The patient was urgently taken to the operating room. Laboratory data revealed a hemoglobin level of 5.9 g/dL (normal 13.0 g/dL to 17.3 g/dL), a platelet level of 76×109/L (normal 150×109/L to 450×109/L), a partial thromboplastin time of 67 s (normal 21 s to 30 s), a fibrinogen level of 107 mg/dL (normal 150 mg/dL to 450 mg/dL), and a D-dimer level of 41 mg/L (normal 0.4 mg/L to 2.5 mg/L), consistent with disseminated intravascular coagulation. Arterial blood gas on 100% fraction of inspired O2 revealed a pH of 7.31 (normal 7.35 to 7.45), PCO2 of 52.7 mmHg (normal 35 mmHg to 45 mmHg), PO2 of 72.6 mmHg (normal 80 mmHg to 100 mmHg), a bicarbonate level of 16 mmol/L and a lactic acid level of 10.7 mmol/L (normal 0.5 mmol/L to 2.2 mmol/L).

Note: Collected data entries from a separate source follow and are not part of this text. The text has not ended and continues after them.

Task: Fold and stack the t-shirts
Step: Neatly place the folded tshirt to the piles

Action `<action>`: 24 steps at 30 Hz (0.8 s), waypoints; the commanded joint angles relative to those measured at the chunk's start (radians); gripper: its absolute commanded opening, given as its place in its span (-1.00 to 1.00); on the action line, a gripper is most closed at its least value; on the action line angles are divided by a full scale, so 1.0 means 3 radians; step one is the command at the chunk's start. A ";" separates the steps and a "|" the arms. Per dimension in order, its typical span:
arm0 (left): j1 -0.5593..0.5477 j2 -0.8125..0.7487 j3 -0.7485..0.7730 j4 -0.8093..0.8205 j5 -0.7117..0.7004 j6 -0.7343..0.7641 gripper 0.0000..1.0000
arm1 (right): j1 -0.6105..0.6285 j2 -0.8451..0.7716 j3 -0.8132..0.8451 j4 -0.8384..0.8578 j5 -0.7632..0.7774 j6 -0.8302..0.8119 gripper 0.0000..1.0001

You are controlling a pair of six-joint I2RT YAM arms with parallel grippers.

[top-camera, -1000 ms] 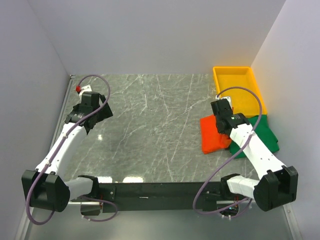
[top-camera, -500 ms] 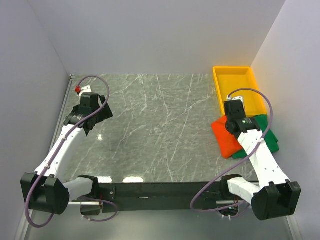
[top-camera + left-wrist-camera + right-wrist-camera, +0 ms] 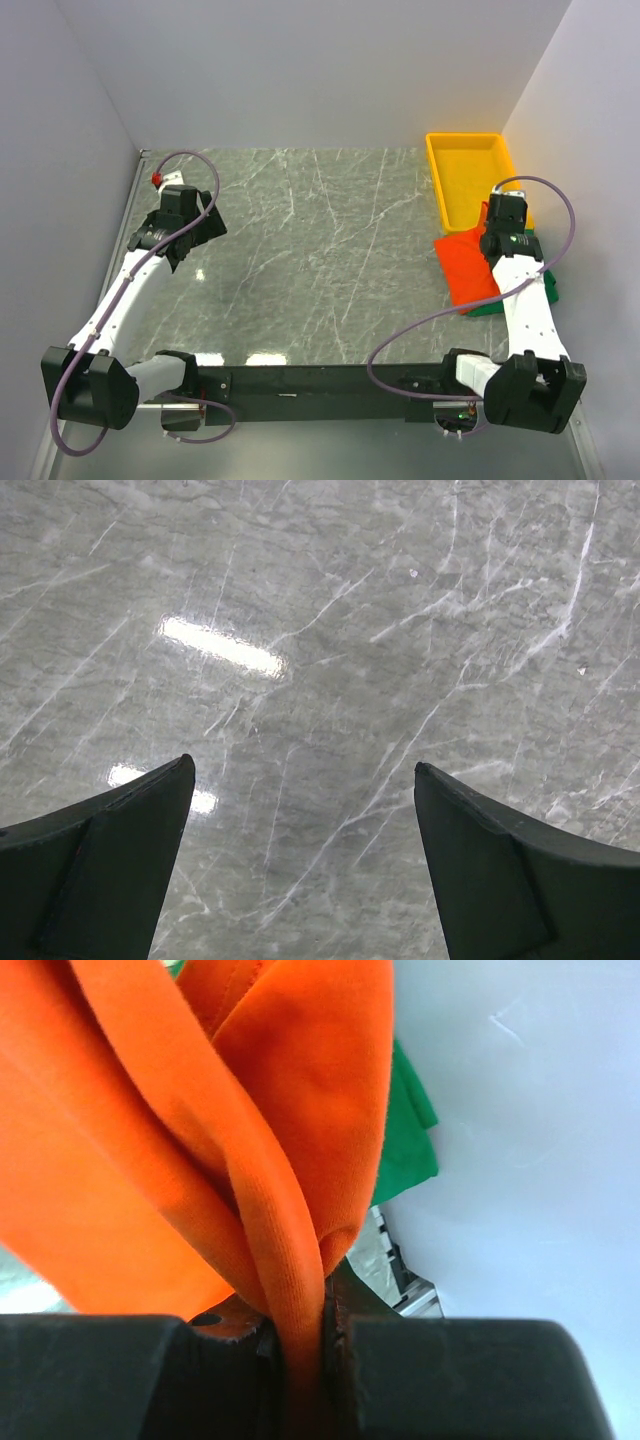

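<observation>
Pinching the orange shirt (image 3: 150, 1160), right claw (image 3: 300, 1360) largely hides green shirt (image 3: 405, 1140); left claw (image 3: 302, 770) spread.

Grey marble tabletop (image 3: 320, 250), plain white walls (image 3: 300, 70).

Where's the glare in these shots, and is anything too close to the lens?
Left wrist view: two bright reflections on the grey marble tabletop above the open left gripper. Top external view: even light, a glare patch at the table's near edge. Right wrist view: the bright orange-red cloth t-shirt, pinched in the right gripper, crowds the lens; a sliver of the dark green t-shirt shows.
</observation>
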 commanded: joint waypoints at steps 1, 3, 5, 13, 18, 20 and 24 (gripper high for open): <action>0.0019 -0.0099 -0.0027 0.0118 0.0063 0.0012 0.92 | -0.0153 0.0090 0.0134 0.0352 0.0051 -0.0146 -1.00; 0.0019 -0.0084 -0.0027 0.0118 0.0063 0.0012 0.92 | -0.0214 0.0212 0.0144 0.0403 0.0047 -0.0177 -1.00; 0.0019 -0.0084 -0.0027 0.0123 0.0058 0.0012 0.92 | -0.0281 0.0305 0.0164 0.0429 0.0051 -0.0177 -1.00; 0.0019 -0.0058 -0.0027 0.0123 0.0058 0.0017 0.91 | -0.0495 0.0556 0.0088 0.0618 0.0113 -0.0213 -1.00; 0.0019 -0.0018 -0.0027 0.0123 0.0130 0.0027 0.91 | -0.0680 0.0652 0.0021 0.0797 0.0082 -0.0192 -1.00; 0.0019 -0.0007 -0.0027 0.0128 0.0150 0.0027 0.90 | -0.0695 0.0714 0.0016 0.0853 0.0103 -0.0202 -1.00; 0.0019 0.0034 -0.0011 0.0118 0.0161 0.0032 0.89 | -0.0731 0.0898 0.0047 0.0889 0.0123 -0.0156 -0.98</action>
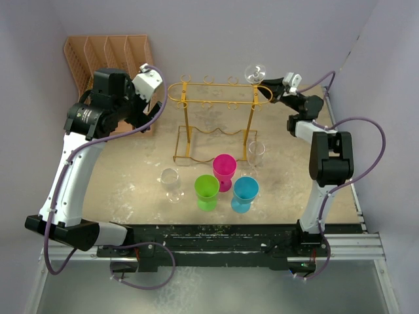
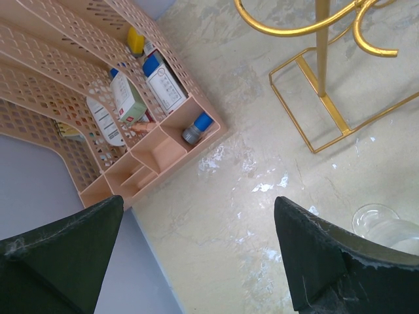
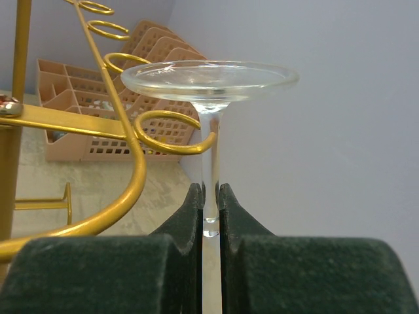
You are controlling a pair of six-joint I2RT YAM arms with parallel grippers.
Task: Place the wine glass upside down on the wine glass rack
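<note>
Nearest the arm bases, a green plastic goblet [image 1: 207, 191], a blue one [image 1: 245, 193] and a pink one [image 1: 224, 171] stand on the table [image 1: 131, 176]. A clear glass [image 1: 170, 183] stands to their left and another [image 1: 256, 152] by the rack's base, all well apart from the work, so any move should run high and at the far side. Beyond them the thin gold wire wine glass rack [image 1: 250, 131] stands upright. The left end effector [image 1: 152, 111] hangs wide open and empty beside the peach slotted organiser [image 1: 105, 52], out of the way. At the rack's far right end, the right end effector [image 3: 209, 196] is pinched tight on the stem of the clear wine glass [image 3: 209, 77], which is inverted, foot uppermost. The round foot sits above the end ring loop [image 3: 167, 148]. The stem stands right at the loop's open end, though I cannot tell whether it is inside the ring. The step, as I judge it, is to ease the stem sideways into the loop, level and slow, then lower until the foot rests on the wire. Letting go sooner risks a drop.
</note>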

Intraoperatively, the patient experienced significant hemorrhage without a localizing source. Hemostasis could not be achieved. Pericardial exploration revealed a large hemorrhagic thrombus overlying a largely unrecognizable right atrium and right ventricle. Due to ongoing blood loss, the operative procedure was stopped, and the patient returned to the surgical intensive care unit for aggressive blood product resuscitation. Hemostasis was not achieved and he expired the next morning. Postmortem, he was diagnosed with metastatic angiosarcoma (Figure 3).
Figure 3).
Gross specimen revealing intact cardiac muscle (left), adipose tissue (centre), and hemorrhagic sponge-like tissue characteristic of angiosarcoma (right)
DISCUSSION
Primary cardiac tumours are extremely rare, with an incidence estimated at 0.0017% to 0.05% (1). Two-thirds are benign, 50% of which are myxomas (2). The remaining 25% are malignant, and the majority are angiosarcomas (3). These tumours typically occur in the third to fifth decade of life, with a male to female ratio of 3:1 (4). Although primary cardiac tumours can originate from any of the cardiac chambers, they typically originate from within the right atrium (5). The etiology of cardiac angiosarcoma is unknown, with one report suggesting a familial pattern of inheritance (6).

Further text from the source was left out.